Para solidificar el medio, incubar la placa en una incubadora de cultivo celular a 37 grados celsius y 5% dióxido de carbono durante 30 minutos. A continuación, añadir 1,5 mililitros por pozo de una de las veces medio completo de Waymouth con estímulo o inhibidores deseados. Cambie el medio al día siguiente y luego cada dos días.
Dependiendo del estímulo utilizado, se puede observar metaplasia a-ductal o ADM entre el día tres y el día cinco. 24 horas después de la infección con adenovirus GFP, imágenes de células incrustadas en colágeno o matriz de membrana sótano, mostraron que la infección era eficiente. A los cinco días después de la infección, las células incrustadas en estructuras similares a conductos de colágeno cuando se estimulan con 50 nanogramos por mililitro de TGF alfa.

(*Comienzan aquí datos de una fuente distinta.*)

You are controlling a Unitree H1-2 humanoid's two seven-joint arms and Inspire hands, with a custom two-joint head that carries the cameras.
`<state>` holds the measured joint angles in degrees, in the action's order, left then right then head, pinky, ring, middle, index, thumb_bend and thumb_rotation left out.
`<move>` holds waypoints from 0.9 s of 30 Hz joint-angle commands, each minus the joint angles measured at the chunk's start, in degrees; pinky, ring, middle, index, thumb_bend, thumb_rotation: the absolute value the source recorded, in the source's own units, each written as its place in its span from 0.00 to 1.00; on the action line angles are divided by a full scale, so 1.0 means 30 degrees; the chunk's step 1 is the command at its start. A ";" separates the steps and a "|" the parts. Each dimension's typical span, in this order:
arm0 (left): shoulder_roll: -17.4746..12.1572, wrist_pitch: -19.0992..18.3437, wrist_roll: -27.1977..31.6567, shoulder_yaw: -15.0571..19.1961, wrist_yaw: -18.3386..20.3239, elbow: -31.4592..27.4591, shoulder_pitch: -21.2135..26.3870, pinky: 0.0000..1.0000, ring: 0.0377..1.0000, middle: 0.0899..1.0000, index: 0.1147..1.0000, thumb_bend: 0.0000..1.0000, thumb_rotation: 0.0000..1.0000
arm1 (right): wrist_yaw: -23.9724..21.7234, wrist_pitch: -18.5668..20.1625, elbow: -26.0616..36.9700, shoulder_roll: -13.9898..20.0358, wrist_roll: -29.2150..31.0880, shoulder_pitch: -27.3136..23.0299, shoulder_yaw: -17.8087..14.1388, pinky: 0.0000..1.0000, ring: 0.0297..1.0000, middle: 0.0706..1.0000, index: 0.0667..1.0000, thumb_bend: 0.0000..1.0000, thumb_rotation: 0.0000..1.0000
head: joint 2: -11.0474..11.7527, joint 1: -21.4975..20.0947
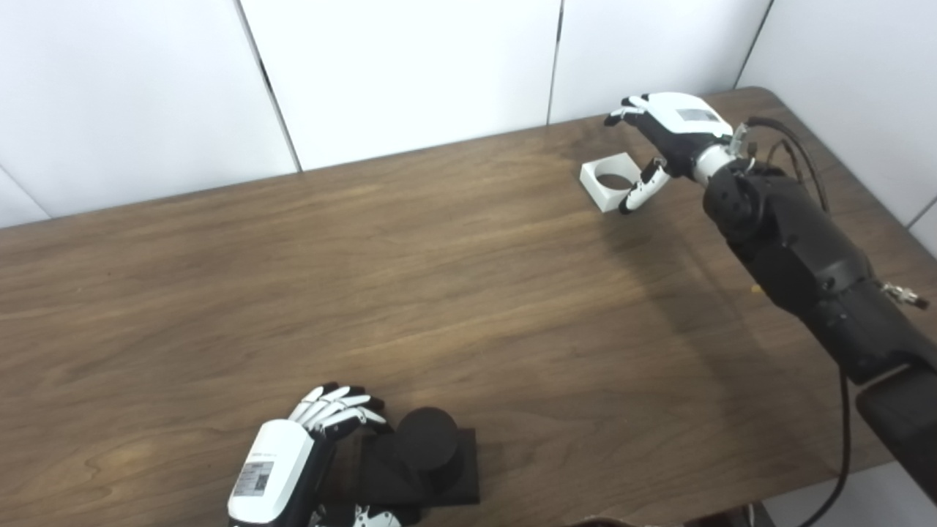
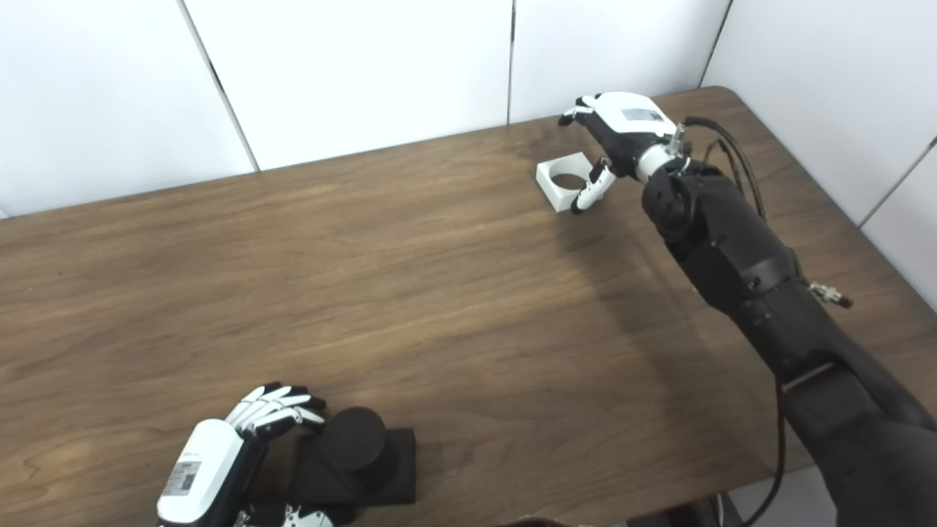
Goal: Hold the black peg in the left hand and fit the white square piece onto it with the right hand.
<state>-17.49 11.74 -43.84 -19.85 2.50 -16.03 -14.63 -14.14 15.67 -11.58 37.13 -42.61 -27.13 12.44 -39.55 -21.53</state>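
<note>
The black peg (image 1: 428,438), a short round post on a square black base (image 1: 457,476), rests on the table near its front edge. My left hand (image 1: 282,468) lies just left of it, open. Its fingers (image 1: 340,408) curl by the base's far left corner and its thumb shows at the near edge. The white square piece (image 1: 606,181), with a round hole, lies flat at the far right of the table. My right hand (image 1: 670,135) is open around it, thumb (image 1: 638,192) at its near right corner and fingers arched over its far side.
The brown wooden table (image 1: 366,293) ends at white wall panels (image 1: 402,66) close behind the white piece. The table's right edge runs beside my right arm (image 1: 805,256), from which a black cable (image 1: 842,439) hangs down.
</note>
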 commanded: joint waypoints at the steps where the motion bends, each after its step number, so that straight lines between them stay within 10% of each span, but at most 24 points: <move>1: -0.0409 -0.0304 -0.0410 -0.0114 0.0629 0.0666 -0.0549 0.90 0.83 0.74 0.42 0.52 0.05 | 0.0383 -0.0632 -0.0119 0.0780 -0.0442 -0.1250 0.0005 0.99 1.00 0.95 0.82 0.84 0.12 | -0.0027 0.0008; 27: -0.0142 -0.0701 -0.0371 -0.0069 0.0996 -0.0148 -0.0613 0.89 0.82 0.73 0.42 0.52 0.04 | -0.0591 -0.0966 -0.1765 0.0565 -0.1549 -0.2625 0.1768 0.92 0.97 0.90 0.70 0.86 0.13 | -0.0187 0.0193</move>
<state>-17.19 11.40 -43.95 -19.73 2.86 -16.65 -14.91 -16.52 13.57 -17.82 37.13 -46.55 -31.51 18.31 -40.08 -20.92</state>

Las células incrustadas en la matriz de membrana del sótano formaron estructuras similares a conductos en ausencia de un estímulo a los cinco días después de la infección. Mientras que los conductos más grandes se formaron tras la estimulación con 50 nanogramos por mililitro de TGF alfa. Uno de los puntos más críticos en el protocolo es la longitud de la digestión de la colagenasa.
La digestión adecuada se indica mediante una solución turbia y pocos trozos de tejido restantes.